=== What the task requires ===
The reply must contain exactly the lines below from the one with "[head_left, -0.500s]" down to the one with "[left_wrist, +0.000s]", both included, and nothing more; please omit the pictures.

=== Provided data ===
——

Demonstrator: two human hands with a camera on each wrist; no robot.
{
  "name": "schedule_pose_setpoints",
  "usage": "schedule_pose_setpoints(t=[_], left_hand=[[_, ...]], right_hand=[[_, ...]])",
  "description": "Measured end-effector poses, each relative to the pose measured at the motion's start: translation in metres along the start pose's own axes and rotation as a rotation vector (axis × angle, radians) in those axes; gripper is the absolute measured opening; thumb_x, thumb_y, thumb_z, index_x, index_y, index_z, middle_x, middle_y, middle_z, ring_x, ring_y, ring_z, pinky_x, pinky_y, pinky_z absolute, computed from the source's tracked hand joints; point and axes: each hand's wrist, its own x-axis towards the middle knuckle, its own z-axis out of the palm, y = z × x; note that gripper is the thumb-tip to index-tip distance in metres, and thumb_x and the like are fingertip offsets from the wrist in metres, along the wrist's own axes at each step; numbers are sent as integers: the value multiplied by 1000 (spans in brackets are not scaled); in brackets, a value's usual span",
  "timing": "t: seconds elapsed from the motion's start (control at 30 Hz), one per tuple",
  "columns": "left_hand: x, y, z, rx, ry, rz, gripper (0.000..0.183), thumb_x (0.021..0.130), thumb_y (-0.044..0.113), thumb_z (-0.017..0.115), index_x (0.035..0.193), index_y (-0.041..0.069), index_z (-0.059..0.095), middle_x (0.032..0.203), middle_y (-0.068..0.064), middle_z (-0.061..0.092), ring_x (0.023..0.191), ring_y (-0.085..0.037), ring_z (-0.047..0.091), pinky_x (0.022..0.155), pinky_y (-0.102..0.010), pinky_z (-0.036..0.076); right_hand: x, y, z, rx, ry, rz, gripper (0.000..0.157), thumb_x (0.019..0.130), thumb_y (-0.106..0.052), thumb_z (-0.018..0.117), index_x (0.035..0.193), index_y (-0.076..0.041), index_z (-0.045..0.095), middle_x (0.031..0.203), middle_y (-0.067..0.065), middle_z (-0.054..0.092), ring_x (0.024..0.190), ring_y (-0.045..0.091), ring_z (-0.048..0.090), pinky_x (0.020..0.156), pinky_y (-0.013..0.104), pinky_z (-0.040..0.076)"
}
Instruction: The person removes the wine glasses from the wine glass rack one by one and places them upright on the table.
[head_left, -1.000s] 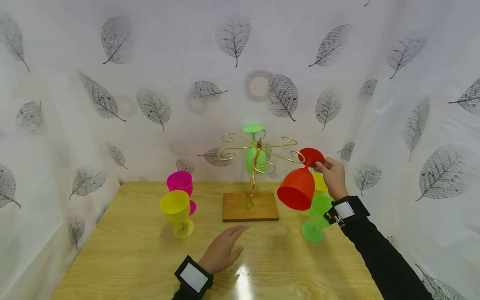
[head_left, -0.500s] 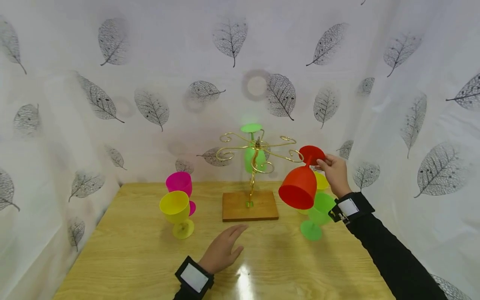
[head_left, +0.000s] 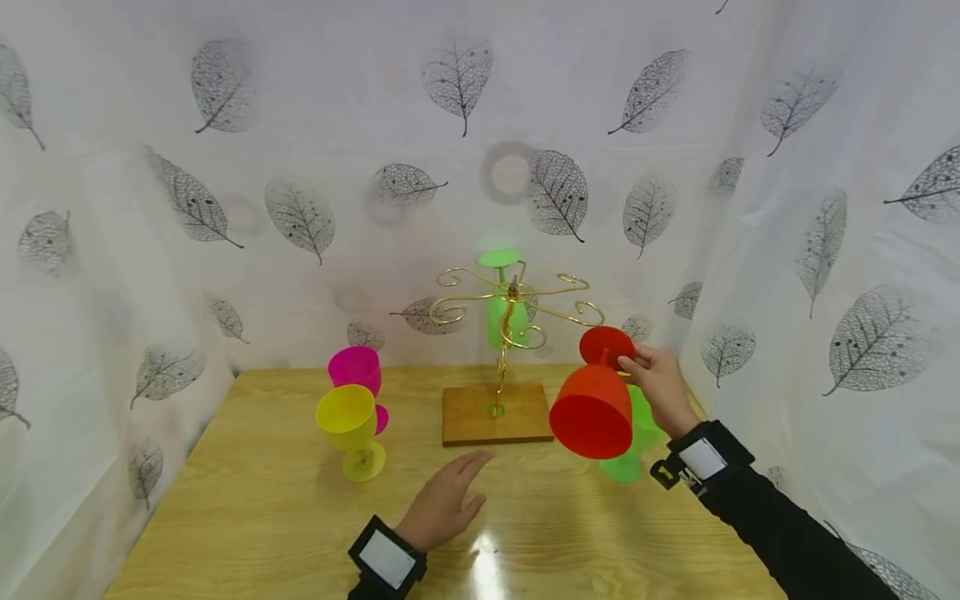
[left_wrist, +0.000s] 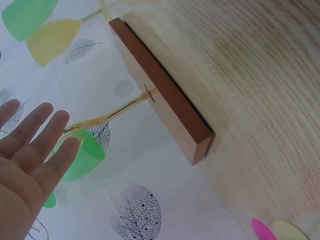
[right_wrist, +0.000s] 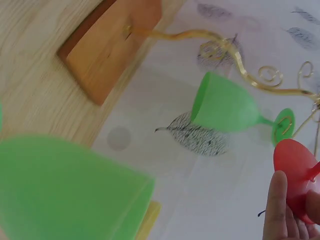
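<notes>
My right hand [head_left: 660, 392] pinches the round foot of a red plastic goblet [head_left: 592, 408], which it holds upside down in the air, bowl tilted toward me. The goblet is right of a gold wire glass rack [head_left: 512, 292] with curled arms, apart from it. From a rear arm hangs a green goblet [head_left: 507, 321], foot up. In the right wrist view the fingers [right_wrist: 276, 205] lie against the red foot [right_wrist: 292, 165]. Palm down with fingers extended, my left hand [head_left: 444, 502] is low over the table in front of the rack, holding nothing.
On the left stand a yellow goblet [head_left: 348, 417] and a magenta goblet [head_left: 356, 369] behind it. A green goblet [head_left: 643, 421] stands on the right, partly hidden by the red one. The rack's wooden base [head_left: 497, 429] sits on the table [head_left: 255, 500]; a leaf-print curtain [head_left: 360, 100] surrounds it.
My right hand has lowered the red goblet and brought it closer to me, below the rack's arm tips. My left hand has stayed in place. The view has shifted slightly.
</notes>
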Motion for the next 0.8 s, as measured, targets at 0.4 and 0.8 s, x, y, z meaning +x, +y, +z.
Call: schedule_pose_setpoints(t=[0.4,0.8], left_hand=[[5,0,-4,30,88,36,75,82,21,72,146,15,32,138,-5,50,122,-21,53,101,-37,48],[26,12,-23,-42,217,175,101,70,35,81,150,15,22,141,-9,46,125,-24,52,97,-39,50]], right_hand=[[-41,17,49,114,-55,235,35,96,-10,51,121,13,53,76,-14,64,69,-1,59,65,16,52],[-65,80,104,147,-36,337,17,87,-1,52,89,5,68,69,0,62,61,10,55,57,24,47]])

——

=== Solution ===
[head_left, -0.500s] 
[head_left, +0.000s] 
[left_wrist, +0.000s] 

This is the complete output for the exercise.